Meyer, the DEA spokesman, concedes some local jurisdictions do not cooperate with the federal government.

But, while he concedes that THC — the active ingredient in marijuana — “may have some therapeutic value,” he believes the marijuana lobby is using the seriously ill “to twist their own agenda” of legalizing all illegal drugs.

Some dubious claims

“I’ve heard reports that say marijuana is a life-saving drug and if (medical marijuana patients) don’t smoke marijuana they may very well die for the lack of marijuana,” Meyer said. “I know that is false. I know the American Medical Association does not endorse marijuana. In fact, the AMA says marijuana should remain illegal, that marijuana is not a harmless drug and that more research is needed.”

But the AMA also believes doctors and patients should not be subject to “criminal sanctions” because “effective patient care requires the free and unfettered exchange of information on treatment alternatives.”

Peter Warren, the San Pedro-based spokesman of the California Medical Association, which represents the state’s 35,000 physicians, goes further.

The CMA believes that while more studies of marijuana are needed, it certainly isn’t as dangerous a drug as painkillers like Demerol that can kill in high enough dosages, he said.

Warren charges that the Bush administration is engaged in the politicizing of medicine and seeks to disrupt the confidentiality of the patient-doctor relationship.

Hesitant to recommend

Many physicians, fearful of legal consequences or the possible loss of their medical license, are hesitant to recommend marijuana to their patients, even as a drug of last resort, where all other alternatives have failed, he said.

“The federal government is engaged in scaring physicians and intimidating them for trying to provide the best care possible for very sick people,” Warren said.

“We find it inappropriate for the Justice Department to try and get between doctors and patients or try to scare patients or physicians into talking about this.

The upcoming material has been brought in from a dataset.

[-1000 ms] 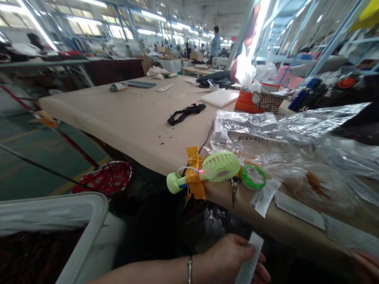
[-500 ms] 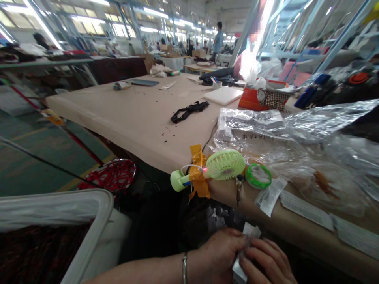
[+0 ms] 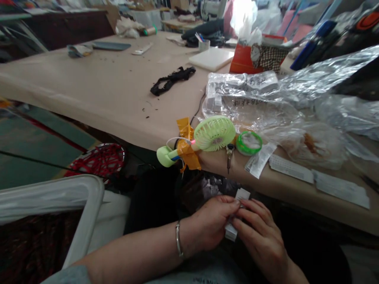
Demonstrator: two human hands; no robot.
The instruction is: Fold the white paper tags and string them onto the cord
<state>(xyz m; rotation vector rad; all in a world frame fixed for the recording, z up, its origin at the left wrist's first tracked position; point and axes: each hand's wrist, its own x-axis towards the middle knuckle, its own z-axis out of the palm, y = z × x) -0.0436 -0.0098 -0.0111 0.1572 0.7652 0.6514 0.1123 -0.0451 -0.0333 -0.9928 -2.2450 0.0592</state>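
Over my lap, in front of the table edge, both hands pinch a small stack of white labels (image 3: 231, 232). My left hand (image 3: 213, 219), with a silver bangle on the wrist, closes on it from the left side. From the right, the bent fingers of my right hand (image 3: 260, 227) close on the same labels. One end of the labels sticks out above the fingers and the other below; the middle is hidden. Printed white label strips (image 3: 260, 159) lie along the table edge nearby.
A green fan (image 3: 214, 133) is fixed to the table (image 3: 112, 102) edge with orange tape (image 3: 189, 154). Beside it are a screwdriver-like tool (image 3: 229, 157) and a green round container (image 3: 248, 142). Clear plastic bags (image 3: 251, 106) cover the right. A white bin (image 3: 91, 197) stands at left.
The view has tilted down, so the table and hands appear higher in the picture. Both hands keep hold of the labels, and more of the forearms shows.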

This isn’t a medically based decision, this is a political or criminal law-based decision.”

An oncologist who works for one of the two largest cancer clinics in Torrance, but asked not to be identified, said that he has seen it benefit patients, decreasing pain, stimulating appetite, enhancing moods and reducing nausea.

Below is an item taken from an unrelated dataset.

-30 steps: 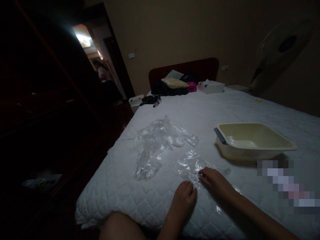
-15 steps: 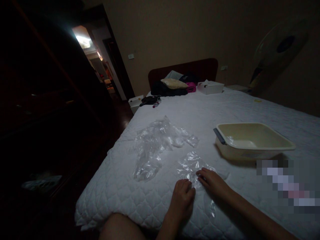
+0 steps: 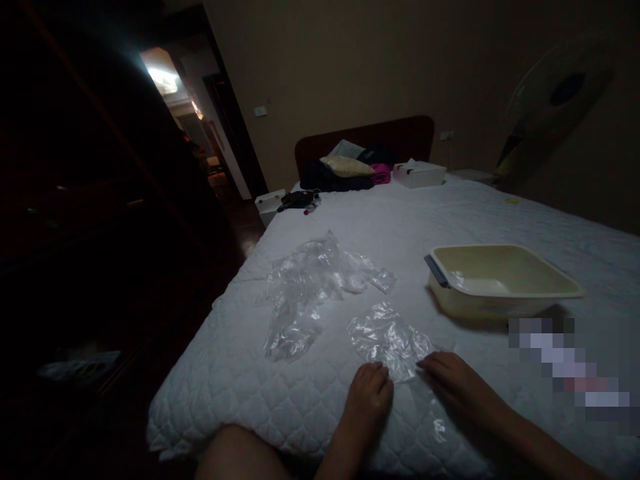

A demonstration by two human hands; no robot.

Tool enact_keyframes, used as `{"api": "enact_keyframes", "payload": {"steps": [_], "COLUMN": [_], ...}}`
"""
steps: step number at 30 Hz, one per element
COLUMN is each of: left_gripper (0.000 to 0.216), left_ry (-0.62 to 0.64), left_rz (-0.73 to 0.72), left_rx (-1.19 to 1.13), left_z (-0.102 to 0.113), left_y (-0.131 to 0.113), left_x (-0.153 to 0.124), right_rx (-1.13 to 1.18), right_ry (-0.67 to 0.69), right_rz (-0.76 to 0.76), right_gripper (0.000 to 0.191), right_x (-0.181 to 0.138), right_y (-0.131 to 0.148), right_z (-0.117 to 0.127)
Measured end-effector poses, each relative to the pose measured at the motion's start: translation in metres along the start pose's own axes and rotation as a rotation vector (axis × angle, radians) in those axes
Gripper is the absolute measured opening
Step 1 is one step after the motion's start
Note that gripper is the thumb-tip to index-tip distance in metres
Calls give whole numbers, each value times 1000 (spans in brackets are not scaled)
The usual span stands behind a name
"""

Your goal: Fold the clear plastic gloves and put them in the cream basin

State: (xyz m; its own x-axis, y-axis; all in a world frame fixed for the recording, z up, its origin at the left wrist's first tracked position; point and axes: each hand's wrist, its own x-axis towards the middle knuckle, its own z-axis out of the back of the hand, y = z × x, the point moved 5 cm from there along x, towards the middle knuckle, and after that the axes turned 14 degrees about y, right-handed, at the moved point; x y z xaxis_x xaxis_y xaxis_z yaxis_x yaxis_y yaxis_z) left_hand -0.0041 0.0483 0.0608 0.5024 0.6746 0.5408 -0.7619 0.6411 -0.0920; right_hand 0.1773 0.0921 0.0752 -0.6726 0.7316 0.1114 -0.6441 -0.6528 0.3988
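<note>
A crumpled clear plastic bag (image 3: 389, 339) lies on the white quilted bed (image 3: 250, 373) in front of me. My left hand (image 3: 367, 399) rests on the quilt at the bag's near edge, fingers curled down onto the plastic. My right hand (image 3: 453, 381) lies flat just to the bag's right, fingertips touching its edge, fingers stretched out. More clear plastic shows under my right forearm. A bigger heap of clear plastic bags (image 3: 310, 287) sits farther off to the left.
A cream plastic basin (image 3: 500, 283) with a dark handle stands on the bed at right. Dark clothes, a pillow and a white box (image 3: 419, 173) lie by the headboard. A standing fan (image 3: 555, 100) is at right. My knee (image 3: 235, 457) is below.
My right hand has slid off the bag toward the right and nearer to me, and more of the bag shows flat. The left hand has barely moved.
</note>
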Motion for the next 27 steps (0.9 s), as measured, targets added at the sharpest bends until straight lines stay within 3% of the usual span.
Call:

But the cancer specialist said he doesn’t recommend it to patients in part because of the conflict between federal and state laws.

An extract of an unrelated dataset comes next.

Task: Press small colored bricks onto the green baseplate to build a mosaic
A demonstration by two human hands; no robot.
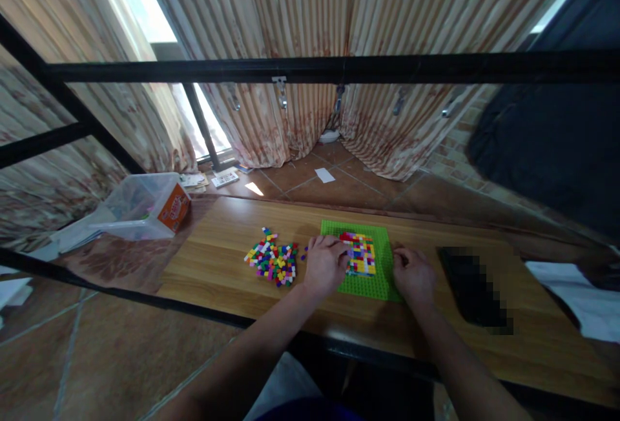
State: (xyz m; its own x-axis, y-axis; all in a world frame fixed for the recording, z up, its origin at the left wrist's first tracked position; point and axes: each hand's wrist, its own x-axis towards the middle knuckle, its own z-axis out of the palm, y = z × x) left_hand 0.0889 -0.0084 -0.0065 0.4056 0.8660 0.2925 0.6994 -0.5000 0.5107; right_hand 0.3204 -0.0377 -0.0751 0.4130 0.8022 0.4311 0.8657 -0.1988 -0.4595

“We’re not sure if it keeps them from being prosecuted by a federal court,” he said. “It’s my obligation to prevent any harassment of the patient.”

But some physicians, like Dr. William Vicary, the Los Angeles- based psychiatrist who treats Lomita resident Shelly, recommends it to chronically ill patients as a “last resort.”

Marijuana can help some seriously ill patients and the federal government knows it, he said, pointing to the legal drug Marinol, a THC synthetic. But many patients, such as Shelly, find that not only is Marinol expensive, it is not as effective as marijuana.

“If the argument is marijuana doesn’t do any good, what is the federal government doing approving this medication?” Vicary asked. “The quality of her life would be substantially diminished were she not to have access to medical marijuana.”

Indeed, Shelly said she doesn’t live day by day.

She cuts her life into 15-minute segments; it’s a tactic used by someone whose existence is so overwhelming it can take three days to vacuum her condominium.”

“I have the fear that if someone finds out who I am, they’ll throw me in jail,” she said.

“I’m hoping that more people realize marijuana is not a dangerous drug — it’s just a medication. I’m hoping we get more people with that point of view on the Supreme Court — and on every court.”